▸ Exercise material
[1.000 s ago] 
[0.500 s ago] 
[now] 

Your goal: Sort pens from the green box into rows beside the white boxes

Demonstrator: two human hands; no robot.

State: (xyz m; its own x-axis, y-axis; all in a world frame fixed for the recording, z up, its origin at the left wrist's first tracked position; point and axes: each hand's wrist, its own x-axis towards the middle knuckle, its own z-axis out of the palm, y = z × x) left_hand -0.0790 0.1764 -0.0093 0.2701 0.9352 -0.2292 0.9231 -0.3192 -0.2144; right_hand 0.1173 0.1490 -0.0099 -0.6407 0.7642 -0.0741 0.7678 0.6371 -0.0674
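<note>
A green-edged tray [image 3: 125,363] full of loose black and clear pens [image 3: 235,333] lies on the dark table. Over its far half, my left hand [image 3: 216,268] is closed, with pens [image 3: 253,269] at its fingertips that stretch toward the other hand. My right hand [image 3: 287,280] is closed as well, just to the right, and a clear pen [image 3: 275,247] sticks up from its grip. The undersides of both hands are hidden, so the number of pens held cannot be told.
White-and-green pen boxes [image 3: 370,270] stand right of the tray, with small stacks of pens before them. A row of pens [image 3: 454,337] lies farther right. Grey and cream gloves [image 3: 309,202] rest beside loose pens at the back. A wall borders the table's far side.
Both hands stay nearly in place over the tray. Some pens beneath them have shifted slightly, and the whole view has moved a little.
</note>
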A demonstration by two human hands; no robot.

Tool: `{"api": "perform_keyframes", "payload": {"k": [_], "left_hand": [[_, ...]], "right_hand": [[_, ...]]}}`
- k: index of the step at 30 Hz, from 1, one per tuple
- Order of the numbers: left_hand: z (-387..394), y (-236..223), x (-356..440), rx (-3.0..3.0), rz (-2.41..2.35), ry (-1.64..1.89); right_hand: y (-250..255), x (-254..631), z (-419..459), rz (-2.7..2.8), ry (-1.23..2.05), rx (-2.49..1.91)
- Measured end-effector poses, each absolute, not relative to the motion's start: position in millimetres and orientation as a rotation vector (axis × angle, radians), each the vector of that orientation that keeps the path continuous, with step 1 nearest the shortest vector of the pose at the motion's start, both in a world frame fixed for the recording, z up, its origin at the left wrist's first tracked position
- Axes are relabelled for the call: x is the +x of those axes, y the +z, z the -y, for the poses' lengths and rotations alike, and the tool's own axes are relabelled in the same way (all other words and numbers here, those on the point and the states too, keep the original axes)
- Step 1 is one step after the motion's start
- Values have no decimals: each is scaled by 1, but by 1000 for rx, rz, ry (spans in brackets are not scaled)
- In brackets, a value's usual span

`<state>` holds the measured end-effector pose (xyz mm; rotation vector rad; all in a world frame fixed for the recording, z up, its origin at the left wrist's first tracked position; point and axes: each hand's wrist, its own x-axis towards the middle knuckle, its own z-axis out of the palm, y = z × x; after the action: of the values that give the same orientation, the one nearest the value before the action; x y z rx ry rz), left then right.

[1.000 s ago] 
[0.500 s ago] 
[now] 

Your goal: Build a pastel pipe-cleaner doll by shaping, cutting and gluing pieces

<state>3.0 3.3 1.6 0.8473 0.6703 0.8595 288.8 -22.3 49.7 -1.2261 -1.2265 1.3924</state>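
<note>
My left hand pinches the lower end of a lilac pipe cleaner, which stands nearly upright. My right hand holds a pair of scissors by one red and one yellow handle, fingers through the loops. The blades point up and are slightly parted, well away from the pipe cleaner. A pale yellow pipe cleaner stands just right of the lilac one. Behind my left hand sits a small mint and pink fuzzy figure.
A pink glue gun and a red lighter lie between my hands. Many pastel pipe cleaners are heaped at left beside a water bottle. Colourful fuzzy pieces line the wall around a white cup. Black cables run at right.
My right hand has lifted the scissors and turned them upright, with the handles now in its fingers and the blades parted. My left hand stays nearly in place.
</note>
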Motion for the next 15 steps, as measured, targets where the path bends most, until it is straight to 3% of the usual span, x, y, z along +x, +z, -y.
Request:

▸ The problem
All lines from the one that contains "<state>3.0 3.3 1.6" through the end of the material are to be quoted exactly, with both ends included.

▸ Exercise solution
<state>3.0 3.3 1.6 0.8473 0.6703 0.8595 288.8 -22.3 49.7 -1.2261 -1.2265 1.3924</state>
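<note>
My left hand pinches the lower end of a lilac pipe cleaner, which stands nearly upright. My right hand holds a pair of scissors by one red and one yellow handle, fingers through the loops. The blades point up and are slightly parted, well away from the pipe cleaner. A pale yellow pipe cleaner stands just right of the lilac one. Behind my left hand sits a small mint and pink fuzzy figure.
A pink glue gun and a red lighter lie between my hands. Many pastel pipe cleaners are heaped at left beside a water bottle. Colourful fuzzy pieces line the wall around a white cup. Black cables run at right.
My right hand has lifted the scissors and turned them upright, with the handles now in its fingers and the blades parted. My left hand stays nearly in place.
</note>
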Motion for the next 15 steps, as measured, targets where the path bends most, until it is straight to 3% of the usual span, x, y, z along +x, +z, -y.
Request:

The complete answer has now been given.